_What the exercise asks:_
Instruction for the data below: set down exactly the lines from the line with "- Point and" to the line with "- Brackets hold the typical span", inclusive, and no others.

_Data for analysis:_
===============

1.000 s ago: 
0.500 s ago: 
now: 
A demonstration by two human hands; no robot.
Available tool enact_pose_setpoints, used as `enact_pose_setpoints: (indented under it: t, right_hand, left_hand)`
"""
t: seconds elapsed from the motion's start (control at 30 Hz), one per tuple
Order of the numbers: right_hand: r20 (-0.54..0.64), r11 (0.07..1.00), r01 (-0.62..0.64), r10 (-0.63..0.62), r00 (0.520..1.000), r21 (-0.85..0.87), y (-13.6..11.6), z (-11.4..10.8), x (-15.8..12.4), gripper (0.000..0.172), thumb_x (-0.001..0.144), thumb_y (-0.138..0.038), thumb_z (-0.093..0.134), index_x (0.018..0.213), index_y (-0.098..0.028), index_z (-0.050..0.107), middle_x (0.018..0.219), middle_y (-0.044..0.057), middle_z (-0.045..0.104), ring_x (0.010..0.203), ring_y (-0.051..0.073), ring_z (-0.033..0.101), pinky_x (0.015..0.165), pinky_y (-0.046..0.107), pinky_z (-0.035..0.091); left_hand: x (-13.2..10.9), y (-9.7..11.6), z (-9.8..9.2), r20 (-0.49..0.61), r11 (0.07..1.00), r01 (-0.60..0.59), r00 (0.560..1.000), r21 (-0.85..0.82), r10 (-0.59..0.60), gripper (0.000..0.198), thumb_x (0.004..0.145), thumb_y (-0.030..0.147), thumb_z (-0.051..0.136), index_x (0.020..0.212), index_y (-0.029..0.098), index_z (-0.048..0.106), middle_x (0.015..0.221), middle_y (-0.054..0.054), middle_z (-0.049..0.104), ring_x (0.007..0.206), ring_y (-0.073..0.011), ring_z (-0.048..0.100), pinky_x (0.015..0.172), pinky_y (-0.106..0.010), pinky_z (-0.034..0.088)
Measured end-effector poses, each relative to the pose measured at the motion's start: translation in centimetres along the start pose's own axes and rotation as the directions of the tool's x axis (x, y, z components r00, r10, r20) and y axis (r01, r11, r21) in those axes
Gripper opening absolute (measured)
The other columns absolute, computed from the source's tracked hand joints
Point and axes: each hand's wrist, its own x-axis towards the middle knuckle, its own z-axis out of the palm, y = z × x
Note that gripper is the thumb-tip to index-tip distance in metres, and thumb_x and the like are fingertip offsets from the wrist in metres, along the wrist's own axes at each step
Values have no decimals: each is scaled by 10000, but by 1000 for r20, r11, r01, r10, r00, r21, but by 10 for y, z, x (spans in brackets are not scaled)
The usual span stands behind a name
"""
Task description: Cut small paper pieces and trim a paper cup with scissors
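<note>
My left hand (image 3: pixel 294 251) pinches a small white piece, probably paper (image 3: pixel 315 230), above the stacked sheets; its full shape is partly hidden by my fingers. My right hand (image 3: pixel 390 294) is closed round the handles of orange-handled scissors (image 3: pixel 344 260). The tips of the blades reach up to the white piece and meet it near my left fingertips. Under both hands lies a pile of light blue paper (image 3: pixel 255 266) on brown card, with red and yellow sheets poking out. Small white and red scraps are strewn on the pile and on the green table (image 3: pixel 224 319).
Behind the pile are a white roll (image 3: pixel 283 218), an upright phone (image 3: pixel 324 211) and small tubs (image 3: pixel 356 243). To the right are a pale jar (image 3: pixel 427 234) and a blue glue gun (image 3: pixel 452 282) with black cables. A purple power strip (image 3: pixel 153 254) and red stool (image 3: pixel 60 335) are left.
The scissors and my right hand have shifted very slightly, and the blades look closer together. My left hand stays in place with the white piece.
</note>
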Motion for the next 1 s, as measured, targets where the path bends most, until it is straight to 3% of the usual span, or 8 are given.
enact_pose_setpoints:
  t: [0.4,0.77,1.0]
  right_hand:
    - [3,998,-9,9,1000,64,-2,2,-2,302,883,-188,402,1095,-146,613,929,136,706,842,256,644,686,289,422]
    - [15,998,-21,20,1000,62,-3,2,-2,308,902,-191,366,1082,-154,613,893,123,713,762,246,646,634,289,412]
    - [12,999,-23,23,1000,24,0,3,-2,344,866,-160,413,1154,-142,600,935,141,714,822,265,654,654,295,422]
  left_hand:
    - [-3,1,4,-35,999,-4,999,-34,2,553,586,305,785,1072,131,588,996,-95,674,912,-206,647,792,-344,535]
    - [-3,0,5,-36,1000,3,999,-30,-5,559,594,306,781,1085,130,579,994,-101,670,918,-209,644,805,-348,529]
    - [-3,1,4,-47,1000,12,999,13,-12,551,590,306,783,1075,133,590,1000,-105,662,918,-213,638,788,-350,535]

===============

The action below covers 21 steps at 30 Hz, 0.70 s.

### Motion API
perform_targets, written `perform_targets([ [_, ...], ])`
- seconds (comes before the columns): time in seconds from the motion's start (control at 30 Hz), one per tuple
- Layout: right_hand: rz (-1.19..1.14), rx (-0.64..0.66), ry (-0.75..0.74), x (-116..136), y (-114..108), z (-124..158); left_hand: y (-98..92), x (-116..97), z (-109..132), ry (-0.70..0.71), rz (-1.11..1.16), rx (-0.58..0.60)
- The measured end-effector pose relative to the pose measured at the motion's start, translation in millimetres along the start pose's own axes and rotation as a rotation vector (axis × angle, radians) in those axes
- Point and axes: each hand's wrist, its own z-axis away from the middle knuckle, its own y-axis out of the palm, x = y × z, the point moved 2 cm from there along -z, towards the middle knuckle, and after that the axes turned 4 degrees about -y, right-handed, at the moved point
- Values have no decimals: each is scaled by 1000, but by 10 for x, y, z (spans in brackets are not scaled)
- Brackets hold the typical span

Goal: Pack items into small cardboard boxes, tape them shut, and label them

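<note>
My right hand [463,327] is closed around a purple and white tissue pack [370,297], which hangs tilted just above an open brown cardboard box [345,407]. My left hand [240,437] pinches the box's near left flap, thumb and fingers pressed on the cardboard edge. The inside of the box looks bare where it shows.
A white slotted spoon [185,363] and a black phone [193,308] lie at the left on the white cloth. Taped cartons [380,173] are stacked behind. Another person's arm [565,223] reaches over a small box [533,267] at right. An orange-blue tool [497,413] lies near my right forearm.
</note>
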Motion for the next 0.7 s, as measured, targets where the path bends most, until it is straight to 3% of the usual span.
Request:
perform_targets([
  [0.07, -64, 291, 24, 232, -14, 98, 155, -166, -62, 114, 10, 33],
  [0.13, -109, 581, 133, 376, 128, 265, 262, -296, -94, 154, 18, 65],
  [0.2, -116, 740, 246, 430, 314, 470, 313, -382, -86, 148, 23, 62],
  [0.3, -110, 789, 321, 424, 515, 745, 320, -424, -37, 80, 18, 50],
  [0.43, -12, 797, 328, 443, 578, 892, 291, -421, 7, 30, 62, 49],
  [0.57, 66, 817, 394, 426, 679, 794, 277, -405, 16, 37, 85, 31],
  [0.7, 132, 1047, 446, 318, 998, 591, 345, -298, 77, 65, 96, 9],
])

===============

_Final answer:_
- Point and axes: each hand's wrist, its own z-axis away from the middle knuckle, its own y-axis out of the palm, x = y × z, the point moved 2 cm from there along -z, towards the middle knuckle, and after that the axes turned 4 degrees about -y, right-handed, at the moved point
- Values have no decimals: each is scaled by 1000, but by 10 for x, y, z (spans in brackets are not scaled)
- Brackets hold the typical span

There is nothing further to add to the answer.